§ **PROBLEM DETAILS**
Whenever the word "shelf" turns up in a line of the data below, copy that line.

§ **DATA PROVIDED**
----
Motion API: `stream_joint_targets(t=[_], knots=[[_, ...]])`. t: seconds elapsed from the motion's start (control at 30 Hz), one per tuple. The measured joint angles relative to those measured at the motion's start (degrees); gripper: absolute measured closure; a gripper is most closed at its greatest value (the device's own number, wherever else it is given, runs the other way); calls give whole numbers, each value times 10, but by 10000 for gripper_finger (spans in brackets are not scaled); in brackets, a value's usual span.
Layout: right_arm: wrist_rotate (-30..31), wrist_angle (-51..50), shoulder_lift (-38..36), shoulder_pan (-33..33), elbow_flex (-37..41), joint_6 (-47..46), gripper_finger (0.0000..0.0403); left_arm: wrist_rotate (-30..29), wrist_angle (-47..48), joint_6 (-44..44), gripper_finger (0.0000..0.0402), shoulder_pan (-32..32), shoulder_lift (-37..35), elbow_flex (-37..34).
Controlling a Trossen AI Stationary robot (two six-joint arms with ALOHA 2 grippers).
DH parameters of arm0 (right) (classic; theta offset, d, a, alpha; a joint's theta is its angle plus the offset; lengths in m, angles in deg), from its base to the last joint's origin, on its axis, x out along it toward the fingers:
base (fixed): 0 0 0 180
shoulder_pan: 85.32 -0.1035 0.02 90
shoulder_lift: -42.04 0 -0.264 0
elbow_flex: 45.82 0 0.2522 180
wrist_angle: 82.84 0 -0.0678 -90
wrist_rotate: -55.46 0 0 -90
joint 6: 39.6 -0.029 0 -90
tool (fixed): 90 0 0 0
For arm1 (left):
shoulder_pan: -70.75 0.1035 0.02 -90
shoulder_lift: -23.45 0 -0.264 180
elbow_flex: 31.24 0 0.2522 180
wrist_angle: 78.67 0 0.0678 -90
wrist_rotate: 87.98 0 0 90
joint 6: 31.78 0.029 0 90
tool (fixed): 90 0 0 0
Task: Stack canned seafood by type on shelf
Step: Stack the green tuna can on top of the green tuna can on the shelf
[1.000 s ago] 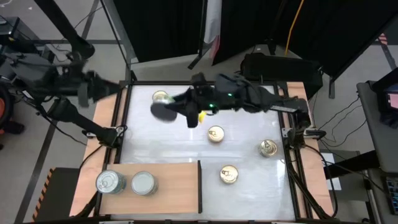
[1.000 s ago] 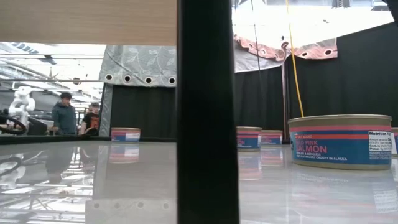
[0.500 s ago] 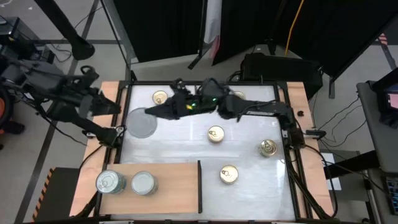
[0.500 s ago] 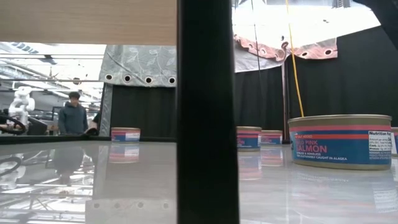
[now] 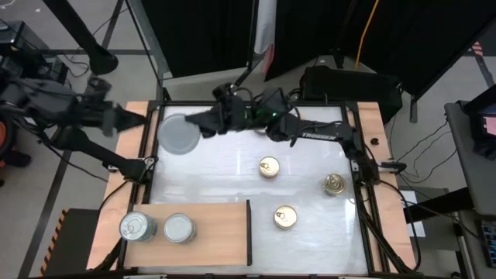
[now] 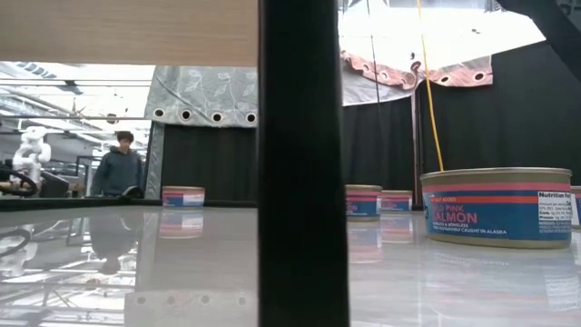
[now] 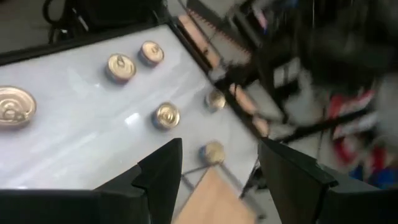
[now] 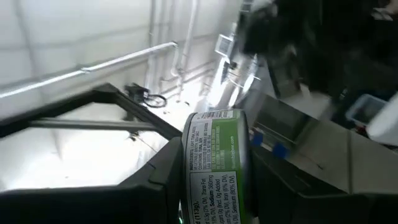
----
§ **OUTPUT FOR THIS EXERCISE**
Task: Stack canned seafood by type on shelf
Step: Stack the green tuna can on top of the green tuna can on the shelf

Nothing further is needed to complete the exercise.